### What the task requires
Return only the lines of the listing below that run from the line with "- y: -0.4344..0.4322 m" through the line with "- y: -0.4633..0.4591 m", both ends included, exactly as written.

### Record set
________________________________________

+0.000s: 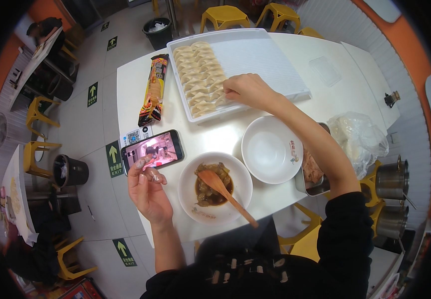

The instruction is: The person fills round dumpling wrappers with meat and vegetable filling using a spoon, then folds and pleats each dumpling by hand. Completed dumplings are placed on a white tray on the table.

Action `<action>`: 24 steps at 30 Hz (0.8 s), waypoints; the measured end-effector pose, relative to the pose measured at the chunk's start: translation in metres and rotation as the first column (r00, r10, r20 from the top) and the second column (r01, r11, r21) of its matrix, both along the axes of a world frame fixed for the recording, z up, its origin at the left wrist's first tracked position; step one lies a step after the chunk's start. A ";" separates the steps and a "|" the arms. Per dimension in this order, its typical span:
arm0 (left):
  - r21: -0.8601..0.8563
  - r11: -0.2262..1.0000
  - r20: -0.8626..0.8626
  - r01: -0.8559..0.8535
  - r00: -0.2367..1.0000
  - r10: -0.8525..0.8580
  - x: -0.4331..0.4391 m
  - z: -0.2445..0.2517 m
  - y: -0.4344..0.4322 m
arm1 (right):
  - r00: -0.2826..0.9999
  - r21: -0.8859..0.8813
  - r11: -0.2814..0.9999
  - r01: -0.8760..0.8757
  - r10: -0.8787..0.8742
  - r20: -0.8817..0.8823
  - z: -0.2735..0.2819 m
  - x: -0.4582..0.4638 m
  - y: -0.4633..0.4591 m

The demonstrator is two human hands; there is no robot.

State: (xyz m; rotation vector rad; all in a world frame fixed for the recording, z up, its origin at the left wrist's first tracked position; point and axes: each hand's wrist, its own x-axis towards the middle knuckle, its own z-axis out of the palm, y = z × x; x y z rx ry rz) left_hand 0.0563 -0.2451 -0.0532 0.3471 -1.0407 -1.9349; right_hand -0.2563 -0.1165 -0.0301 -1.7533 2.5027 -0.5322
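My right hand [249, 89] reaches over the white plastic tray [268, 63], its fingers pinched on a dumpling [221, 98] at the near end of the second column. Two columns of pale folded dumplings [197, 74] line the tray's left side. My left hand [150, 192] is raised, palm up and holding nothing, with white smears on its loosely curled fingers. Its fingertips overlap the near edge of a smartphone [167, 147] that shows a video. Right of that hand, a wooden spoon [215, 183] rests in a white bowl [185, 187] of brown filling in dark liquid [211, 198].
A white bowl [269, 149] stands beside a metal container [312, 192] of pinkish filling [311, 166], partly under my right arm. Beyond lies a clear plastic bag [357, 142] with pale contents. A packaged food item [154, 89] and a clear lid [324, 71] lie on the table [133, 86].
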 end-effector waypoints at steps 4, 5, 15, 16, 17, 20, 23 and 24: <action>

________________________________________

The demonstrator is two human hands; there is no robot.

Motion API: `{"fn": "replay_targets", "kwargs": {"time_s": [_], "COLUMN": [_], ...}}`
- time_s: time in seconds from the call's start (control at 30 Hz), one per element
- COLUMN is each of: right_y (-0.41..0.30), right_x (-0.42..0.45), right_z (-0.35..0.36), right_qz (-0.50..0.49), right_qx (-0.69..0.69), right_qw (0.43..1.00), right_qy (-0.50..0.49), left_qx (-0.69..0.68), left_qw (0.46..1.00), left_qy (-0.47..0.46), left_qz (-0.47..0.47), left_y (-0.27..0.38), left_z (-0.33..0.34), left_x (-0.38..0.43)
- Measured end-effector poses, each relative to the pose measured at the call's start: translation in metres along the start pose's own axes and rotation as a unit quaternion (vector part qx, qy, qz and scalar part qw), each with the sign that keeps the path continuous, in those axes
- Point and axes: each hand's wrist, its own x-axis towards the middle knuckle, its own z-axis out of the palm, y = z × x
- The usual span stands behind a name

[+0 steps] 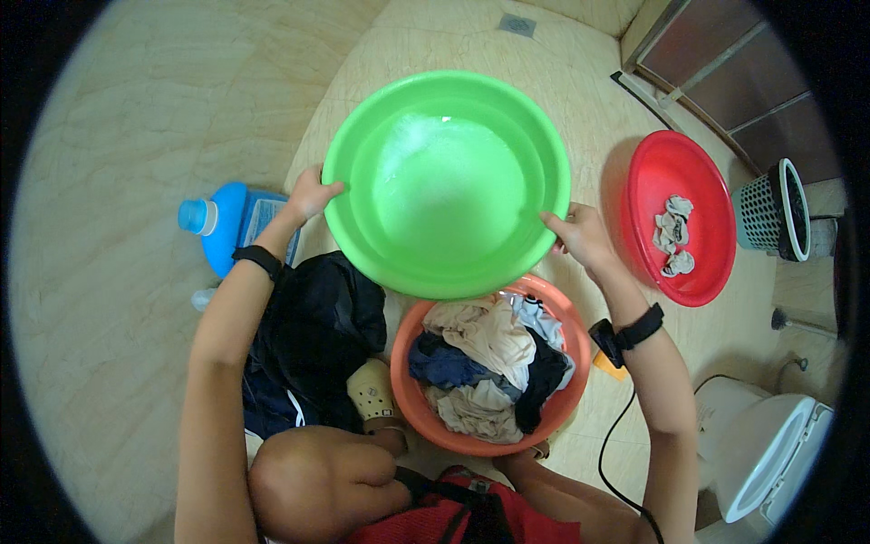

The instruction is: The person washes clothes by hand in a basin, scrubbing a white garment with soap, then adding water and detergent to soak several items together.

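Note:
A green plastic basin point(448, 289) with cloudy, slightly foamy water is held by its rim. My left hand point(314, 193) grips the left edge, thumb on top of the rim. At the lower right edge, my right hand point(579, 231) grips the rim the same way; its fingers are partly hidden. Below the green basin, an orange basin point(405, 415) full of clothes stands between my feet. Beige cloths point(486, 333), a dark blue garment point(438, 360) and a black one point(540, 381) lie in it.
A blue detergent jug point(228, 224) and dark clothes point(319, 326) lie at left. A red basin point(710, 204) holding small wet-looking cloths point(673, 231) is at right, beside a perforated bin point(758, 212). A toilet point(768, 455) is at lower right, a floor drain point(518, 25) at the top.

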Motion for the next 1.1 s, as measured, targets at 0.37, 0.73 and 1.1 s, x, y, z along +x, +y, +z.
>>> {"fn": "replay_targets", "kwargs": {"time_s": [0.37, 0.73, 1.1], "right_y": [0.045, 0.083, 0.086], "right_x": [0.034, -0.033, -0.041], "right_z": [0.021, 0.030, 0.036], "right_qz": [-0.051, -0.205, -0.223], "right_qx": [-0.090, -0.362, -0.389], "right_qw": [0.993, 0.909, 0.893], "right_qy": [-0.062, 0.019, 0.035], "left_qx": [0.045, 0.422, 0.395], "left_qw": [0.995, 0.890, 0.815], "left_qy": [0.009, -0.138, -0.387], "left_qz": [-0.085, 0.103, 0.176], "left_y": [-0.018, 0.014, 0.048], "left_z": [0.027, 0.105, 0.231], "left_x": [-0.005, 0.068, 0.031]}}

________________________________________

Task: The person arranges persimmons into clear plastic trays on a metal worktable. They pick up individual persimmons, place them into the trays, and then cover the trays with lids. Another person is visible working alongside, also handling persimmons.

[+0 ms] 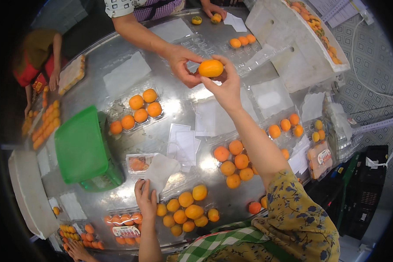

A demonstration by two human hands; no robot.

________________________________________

### Response to this exercise
  - y: -0.4344..0.4322 m
arm1 (right):
  - r00: -0.2826..0.9999
  - r21: -0.8859..0.8813
  - r11: -0.2814..0.9999
  - r01: -0.8760..0.8757
  - r10: -0.8787..0.8742
  - r20: -0.8817..0.8823
  - z: -0.2735..0.2819 m
  - x: -0.4582..0.4638 m
  - y: -0.4633..0.4591 m

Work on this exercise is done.